What the exercise asks: Scan the material that follows for lines with "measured". Answer with how many there are, nothing else.

Provided data:
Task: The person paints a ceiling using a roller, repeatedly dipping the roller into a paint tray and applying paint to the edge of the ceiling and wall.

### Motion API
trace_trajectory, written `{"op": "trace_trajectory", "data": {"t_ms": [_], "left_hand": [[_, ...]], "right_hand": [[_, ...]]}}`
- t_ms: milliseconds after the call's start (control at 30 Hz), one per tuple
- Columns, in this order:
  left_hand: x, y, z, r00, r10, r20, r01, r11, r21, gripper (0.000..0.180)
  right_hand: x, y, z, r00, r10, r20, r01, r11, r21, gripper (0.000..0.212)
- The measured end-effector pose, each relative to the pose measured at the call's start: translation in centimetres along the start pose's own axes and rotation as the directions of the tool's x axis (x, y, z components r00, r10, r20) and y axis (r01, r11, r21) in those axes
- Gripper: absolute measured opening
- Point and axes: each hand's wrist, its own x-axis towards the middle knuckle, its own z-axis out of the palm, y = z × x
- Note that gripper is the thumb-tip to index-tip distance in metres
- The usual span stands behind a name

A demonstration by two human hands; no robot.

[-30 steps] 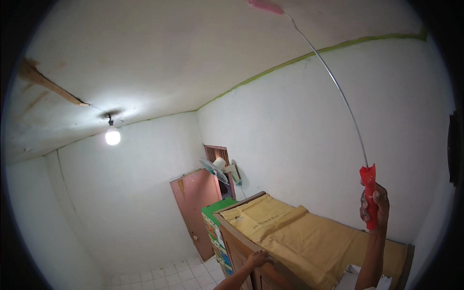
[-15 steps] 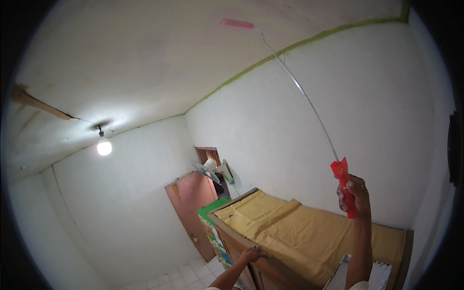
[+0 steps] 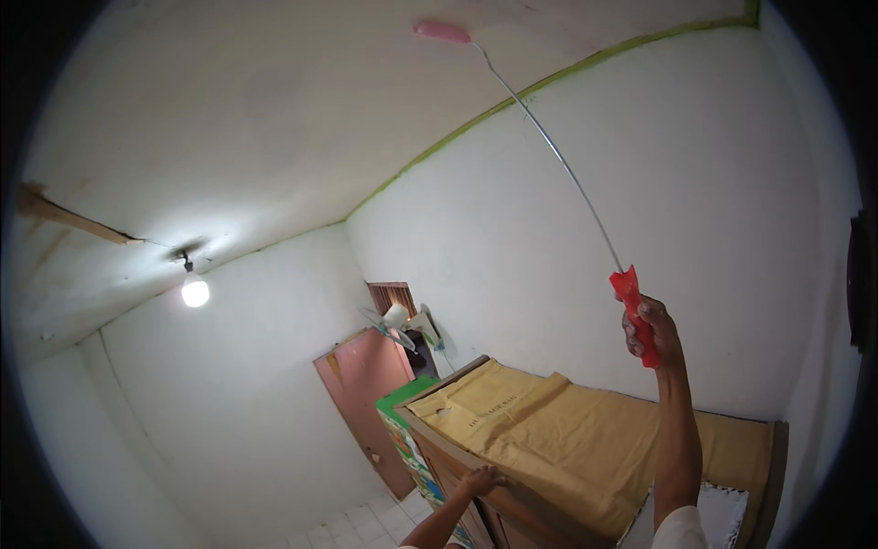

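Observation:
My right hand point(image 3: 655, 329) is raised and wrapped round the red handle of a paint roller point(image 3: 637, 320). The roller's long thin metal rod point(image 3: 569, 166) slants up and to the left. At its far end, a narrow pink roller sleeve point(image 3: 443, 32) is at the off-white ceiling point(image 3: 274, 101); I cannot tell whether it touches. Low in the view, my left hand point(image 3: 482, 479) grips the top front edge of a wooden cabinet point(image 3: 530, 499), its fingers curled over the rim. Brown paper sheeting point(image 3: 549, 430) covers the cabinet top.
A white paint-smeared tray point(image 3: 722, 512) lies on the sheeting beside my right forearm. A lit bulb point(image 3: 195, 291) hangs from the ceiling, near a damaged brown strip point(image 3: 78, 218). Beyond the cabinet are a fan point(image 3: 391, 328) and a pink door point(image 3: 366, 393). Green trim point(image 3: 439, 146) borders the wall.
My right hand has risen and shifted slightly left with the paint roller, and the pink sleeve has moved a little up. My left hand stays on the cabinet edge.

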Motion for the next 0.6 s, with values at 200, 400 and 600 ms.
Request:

Output below: 2